(Excerpts from a dataset)
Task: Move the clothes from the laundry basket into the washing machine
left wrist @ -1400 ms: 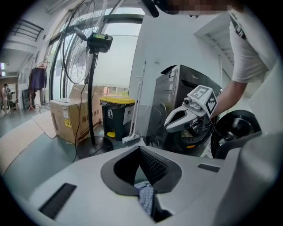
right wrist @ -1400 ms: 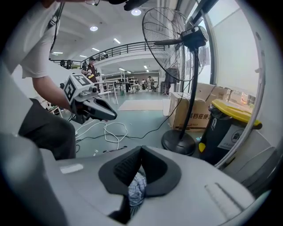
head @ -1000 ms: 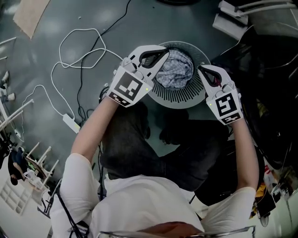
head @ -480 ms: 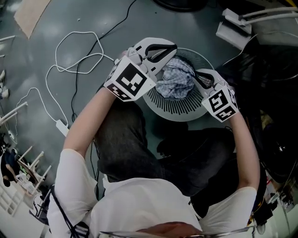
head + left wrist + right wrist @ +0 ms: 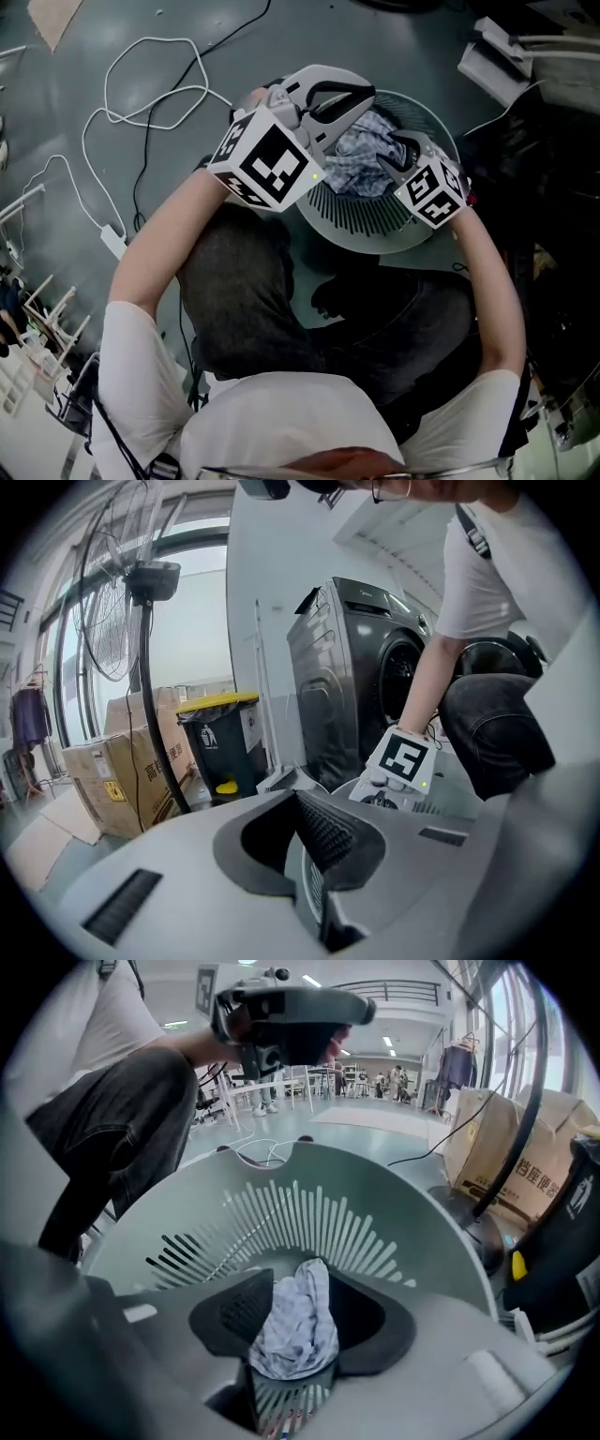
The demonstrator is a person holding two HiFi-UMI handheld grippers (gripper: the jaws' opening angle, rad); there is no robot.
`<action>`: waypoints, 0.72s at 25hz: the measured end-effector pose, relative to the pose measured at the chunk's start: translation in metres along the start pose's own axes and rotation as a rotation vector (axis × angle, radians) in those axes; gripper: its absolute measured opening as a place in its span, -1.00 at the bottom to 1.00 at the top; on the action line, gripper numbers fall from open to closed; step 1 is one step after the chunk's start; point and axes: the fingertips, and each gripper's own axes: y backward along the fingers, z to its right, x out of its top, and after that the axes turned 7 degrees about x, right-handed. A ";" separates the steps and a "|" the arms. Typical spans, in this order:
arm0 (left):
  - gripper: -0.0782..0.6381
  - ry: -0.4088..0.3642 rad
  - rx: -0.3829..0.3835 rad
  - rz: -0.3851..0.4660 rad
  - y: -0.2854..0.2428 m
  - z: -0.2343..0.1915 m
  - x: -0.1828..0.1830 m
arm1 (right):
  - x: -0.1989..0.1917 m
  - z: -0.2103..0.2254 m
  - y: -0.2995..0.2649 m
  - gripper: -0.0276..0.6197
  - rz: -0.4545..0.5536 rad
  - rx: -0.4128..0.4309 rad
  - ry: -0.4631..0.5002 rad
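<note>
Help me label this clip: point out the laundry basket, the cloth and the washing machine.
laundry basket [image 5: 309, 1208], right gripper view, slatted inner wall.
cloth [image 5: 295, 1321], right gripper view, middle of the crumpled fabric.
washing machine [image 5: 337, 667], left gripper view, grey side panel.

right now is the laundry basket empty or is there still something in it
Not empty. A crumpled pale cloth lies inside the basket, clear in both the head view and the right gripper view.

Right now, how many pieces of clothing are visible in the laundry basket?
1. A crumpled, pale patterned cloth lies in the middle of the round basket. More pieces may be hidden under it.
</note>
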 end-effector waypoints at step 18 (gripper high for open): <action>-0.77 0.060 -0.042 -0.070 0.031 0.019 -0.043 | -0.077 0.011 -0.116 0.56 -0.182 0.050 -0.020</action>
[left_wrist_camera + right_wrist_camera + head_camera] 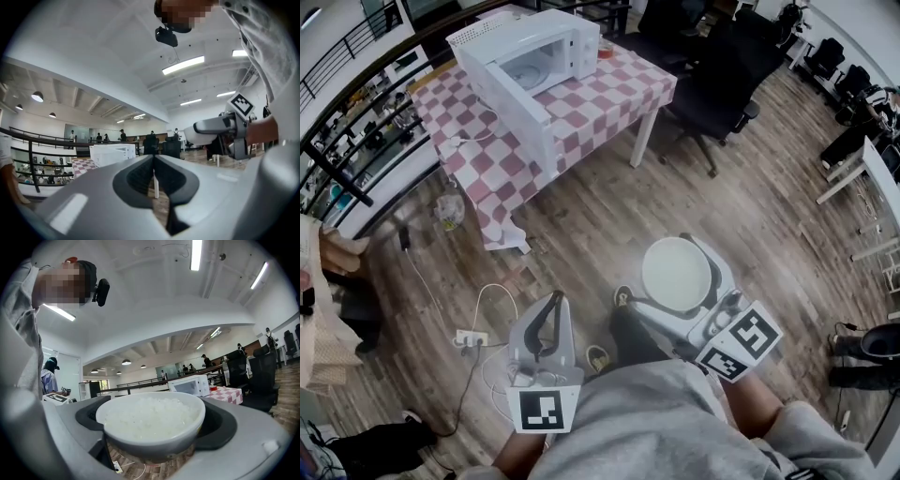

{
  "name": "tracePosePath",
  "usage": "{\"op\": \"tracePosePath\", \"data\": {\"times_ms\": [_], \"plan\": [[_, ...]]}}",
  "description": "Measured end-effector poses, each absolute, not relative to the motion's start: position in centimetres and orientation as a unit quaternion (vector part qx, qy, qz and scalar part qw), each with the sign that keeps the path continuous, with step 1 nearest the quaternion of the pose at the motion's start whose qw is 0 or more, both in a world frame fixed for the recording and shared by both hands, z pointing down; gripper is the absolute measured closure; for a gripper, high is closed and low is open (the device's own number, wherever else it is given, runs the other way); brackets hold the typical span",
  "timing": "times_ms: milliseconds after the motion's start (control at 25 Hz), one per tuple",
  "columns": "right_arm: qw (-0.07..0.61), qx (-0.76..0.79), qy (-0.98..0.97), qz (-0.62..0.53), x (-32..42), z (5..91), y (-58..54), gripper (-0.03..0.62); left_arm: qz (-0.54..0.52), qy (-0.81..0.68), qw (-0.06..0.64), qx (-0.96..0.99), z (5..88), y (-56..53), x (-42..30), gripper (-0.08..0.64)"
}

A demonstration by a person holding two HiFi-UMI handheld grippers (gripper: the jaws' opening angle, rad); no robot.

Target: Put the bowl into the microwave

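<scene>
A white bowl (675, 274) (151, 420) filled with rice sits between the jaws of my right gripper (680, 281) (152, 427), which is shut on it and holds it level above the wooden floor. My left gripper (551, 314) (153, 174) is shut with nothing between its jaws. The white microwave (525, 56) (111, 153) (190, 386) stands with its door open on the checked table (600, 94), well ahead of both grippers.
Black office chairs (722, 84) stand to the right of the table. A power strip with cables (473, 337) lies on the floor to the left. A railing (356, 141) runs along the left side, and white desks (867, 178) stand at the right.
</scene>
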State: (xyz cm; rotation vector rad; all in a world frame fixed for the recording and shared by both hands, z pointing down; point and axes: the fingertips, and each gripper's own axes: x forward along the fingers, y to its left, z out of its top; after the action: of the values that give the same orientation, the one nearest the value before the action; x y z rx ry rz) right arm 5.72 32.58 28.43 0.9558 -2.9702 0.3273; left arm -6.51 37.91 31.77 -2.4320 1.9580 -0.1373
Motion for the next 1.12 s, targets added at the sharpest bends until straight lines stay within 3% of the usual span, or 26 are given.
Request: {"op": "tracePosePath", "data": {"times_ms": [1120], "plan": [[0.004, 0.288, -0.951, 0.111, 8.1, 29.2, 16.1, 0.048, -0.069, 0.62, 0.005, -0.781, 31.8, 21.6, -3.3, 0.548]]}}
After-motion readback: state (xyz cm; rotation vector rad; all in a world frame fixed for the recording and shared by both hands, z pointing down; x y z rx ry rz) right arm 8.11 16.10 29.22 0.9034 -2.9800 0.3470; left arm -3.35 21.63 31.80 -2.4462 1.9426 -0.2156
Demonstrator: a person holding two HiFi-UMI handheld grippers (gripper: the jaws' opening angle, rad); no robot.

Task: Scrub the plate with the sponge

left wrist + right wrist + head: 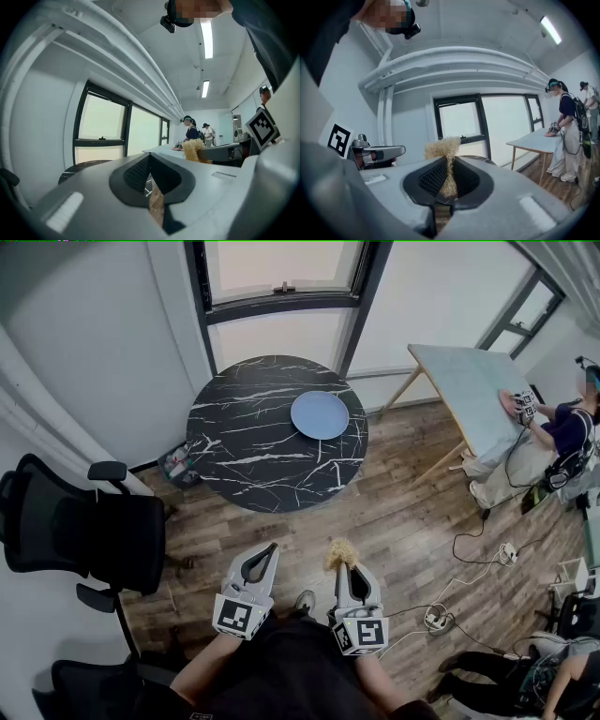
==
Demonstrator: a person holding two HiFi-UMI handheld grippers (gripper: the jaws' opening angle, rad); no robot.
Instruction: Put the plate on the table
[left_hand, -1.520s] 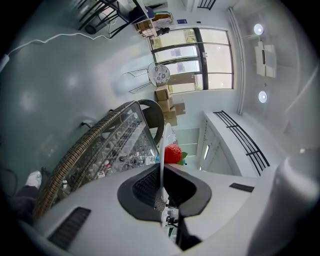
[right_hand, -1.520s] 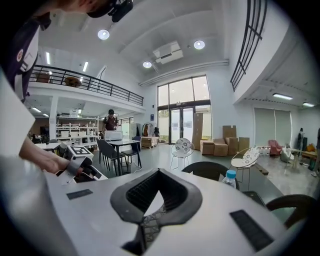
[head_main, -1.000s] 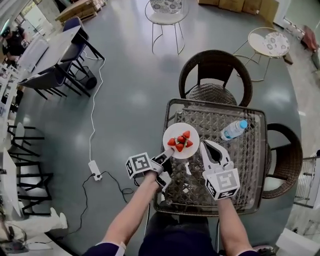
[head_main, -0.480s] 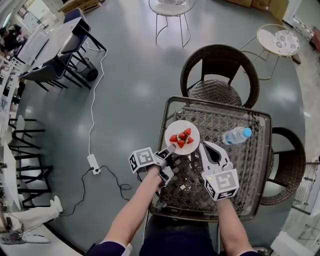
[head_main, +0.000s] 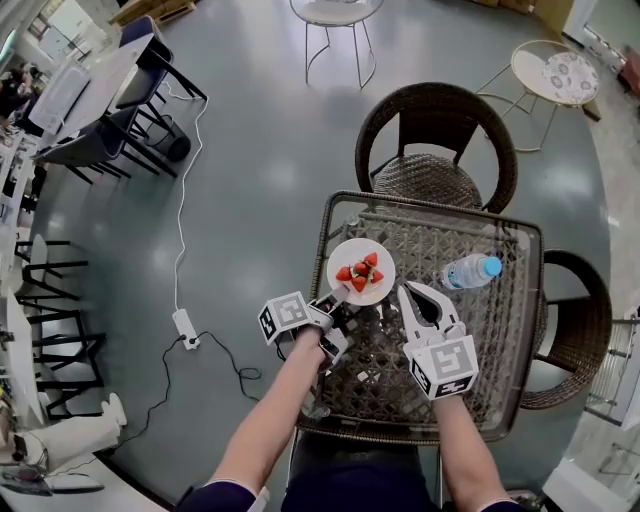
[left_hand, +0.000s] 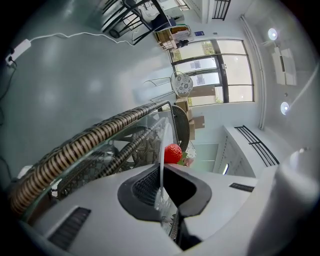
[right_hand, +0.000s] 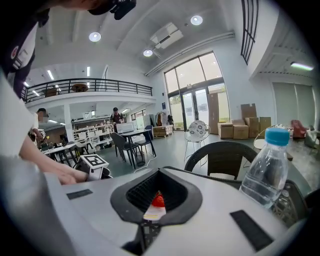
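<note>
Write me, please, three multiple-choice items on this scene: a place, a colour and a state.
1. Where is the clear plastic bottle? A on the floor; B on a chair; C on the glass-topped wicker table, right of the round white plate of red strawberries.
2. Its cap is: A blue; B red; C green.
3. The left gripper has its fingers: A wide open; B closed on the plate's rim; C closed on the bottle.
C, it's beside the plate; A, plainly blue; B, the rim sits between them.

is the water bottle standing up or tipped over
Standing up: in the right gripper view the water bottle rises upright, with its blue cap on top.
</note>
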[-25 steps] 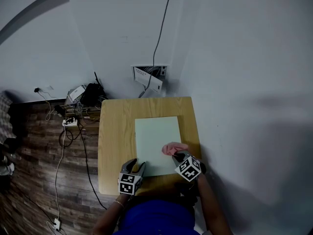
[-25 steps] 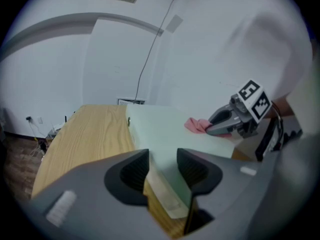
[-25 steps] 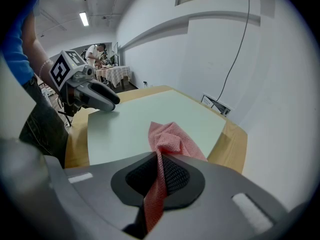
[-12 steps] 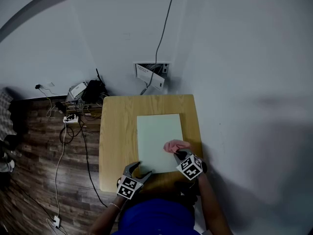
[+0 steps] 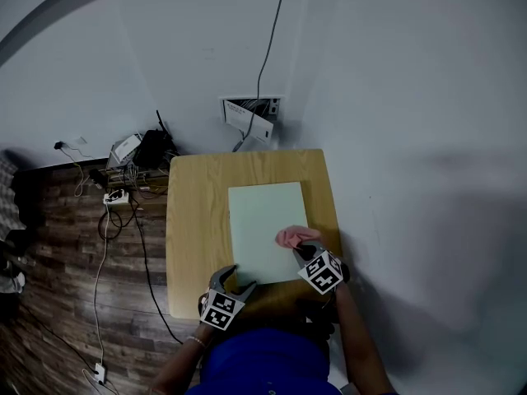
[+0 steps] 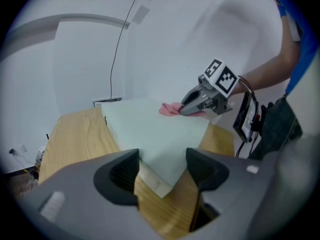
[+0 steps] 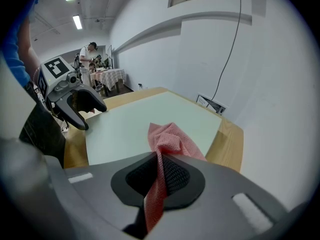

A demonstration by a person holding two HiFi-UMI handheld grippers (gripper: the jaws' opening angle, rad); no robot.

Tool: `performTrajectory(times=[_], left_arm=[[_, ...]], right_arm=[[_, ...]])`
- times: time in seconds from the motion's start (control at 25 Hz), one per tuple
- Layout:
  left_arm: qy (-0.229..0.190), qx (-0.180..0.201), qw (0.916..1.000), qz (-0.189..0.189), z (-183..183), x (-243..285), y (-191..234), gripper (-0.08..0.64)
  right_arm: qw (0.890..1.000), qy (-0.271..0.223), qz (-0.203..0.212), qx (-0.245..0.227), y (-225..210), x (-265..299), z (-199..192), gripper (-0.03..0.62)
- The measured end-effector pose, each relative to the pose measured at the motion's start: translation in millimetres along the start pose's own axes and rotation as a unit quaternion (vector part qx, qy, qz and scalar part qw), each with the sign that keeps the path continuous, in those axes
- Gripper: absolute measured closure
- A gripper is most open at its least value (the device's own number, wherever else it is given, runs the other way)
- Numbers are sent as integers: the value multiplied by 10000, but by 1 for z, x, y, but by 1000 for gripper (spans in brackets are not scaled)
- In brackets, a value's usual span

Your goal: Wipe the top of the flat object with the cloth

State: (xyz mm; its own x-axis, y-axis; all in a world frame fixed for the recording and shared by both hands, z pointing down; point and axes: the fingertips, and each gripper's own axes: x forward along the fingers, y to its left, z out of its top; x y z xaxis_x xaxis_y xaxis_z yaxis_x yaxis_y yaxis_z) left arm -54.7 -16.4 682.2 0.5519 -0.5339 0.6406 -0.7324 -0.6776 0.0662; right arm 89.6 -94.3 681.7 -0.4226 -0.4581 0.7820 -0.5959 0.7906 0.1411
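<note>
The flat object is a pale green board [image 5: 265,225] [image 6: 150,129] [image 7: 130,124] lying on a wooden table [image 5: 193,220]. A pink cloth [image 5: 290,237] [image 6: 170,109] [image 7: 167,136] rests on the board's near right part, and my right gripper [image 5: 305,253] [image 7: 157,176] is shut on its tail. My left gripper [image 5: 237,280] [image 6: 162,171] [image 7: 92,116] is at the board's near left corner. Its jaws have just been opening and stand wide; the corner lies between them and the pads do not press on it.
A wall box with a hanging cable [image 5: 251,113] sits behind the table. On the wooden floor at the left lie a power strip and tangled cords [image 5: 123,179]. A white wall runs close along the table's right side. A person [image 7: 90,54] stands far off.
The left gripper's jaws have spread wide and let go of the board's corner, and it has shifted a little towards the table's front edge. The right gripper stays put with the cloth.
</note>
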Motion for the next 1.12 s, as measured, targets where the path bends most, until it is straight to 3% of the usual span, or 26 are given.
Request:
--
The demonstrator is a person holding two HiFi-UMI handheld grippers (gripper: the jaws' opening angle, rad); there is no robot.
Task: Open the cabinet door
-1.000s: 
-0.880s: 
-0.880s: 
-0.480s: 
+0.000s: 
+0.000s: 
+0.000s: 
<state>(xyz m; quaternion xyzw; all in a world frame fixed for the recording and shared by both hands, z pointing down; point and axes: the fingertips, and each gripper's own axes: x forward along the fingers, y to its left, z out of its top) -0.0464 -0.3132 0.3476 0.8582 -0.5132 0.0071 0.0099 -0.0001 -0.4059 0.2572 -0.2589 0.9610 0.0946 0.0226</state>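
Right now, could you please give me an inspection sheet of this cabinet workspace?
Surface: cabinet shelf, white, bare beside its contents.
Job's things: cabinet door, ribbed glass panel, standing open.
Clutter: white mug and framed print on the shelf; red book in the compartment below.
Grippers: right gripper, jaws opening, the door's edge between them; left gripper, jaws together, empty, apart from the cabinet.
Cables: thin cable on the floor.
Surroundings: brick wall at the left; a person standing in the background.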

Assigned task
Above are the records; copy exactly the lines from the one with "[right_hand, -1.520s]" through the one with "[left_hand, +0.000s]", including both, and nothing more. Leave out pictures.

Answer space
[right_hand, -1.520s] 
[head_main, -1.000s] 
[head_main, -0.480s] 
[head_main, +0.000s] 
[left_hand, +0.000s] 

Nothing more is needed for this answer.